Each line of the data below from the one holding "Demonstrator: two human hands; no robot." to the one holding "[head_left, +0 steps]", inclusive, is to be reproduced exactly; no other line belongs in the answer.

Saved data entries
·····
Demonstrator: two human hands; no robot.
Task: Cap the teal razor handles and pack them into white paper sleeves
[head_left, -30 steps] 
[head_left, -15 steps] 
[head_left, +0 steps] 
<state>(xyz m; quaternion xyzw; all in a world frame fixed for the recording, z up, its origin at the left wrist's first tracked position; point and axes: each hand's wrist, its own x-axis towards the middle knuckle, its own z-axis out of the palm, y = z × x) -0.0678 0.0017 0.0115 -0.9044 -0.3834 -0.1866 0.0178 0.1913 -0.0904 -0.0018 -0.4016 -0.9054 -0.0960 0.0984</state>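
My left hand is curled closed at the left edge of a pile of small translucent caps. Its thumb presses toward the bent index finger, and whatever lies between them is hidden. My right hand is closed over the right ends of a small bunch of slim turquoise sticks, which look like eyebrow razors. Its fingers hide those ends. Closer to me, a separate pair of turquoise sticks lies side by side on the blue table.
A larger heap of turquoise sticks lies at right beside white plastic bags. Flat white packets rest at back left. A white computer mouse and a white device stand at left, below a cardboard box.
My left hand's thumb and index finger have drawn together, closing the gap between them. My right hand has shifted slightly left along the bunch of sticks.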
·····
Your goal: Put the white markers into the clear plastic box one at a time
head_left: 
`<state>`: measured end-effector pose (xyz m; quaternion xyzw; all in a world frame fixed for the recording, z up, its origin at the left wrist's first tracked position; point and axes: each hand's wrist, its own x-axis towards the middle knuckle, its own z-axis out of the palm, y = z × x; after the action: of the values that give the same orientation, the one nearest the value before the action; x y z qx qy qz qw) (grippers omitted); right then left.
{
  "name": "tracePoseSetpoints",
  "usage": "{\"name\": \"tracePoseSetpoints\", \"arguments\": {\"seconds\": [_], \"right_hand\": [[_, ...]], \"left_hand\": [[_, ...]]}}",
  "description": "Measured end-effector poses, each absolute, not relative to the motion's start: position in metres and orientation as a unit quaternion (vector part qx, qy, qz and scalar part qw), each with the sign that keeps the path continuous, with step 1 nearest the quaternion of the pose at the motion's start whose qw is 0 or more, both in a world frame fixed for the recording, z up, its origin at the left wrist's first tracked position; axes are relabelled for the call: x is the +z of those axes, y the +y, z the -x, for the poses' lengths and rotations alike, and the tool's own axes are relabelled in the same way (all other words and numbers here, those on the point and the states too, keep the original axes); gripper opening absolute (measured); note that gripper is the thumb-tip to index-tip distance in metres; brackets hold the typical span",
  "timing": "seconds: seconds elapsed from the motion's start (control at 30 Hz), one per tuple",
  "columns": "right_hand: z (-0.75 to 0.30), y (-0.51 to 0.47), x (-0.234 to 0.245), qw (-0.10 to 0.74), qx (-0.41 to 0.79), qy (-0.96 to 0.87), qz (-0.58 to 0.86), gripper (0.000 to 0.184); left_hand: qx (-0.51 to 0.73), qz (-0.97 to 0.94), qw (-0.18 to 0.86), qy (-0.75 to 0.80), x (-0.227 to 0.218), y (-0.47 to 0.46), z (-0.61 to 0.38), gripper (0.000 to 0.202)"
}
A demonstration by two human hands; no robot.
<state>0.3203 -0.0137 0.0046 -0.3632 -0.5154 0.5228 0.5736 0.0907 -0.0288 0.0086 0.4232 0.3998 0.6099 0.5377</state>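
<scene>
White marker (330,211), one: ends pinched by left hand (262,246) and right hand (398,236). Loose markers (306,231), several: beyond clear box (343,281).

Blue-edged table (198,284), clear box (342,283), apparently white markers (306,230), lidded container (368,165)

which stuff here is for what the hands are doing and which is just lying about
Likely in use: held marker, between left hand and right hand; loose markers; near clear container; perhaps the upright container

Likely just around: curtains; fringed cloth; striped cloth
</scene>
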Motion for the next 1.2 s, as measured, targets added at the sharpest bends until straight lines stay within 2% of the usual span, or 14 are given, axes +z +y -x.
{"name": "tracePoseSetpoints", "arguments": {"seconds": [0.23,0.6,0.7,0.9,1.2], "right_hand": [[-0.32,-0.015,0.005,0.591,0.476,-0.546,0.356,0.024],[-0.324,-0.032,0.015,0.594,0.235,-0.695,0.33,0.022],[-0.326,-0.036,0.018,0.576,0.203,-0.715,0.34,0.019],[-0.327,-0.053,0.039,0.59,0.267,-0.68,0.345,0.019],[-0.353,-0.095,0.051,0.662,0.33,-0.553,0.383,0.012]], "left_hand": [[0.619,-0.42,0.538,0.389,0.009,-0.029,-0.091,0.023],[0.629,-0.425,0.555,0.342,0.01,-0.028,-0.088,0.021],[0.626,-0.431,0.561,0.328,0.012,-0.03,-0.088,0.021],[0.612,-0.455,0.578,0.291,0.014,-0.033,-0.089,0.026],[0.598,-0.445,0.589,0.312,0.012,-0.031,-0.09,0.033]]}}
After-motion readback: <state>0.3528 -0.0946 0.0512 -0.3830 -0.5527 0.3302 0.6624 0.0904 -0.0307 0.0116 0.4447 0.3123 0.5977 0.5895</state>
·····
### Response to the exercise
Demonstrator: two human hands; no robot.
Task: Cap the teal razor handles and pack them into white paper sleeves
[head_left, -30 steps] 
[head_left, -15 steps] 
[head_left, +0 steps] 

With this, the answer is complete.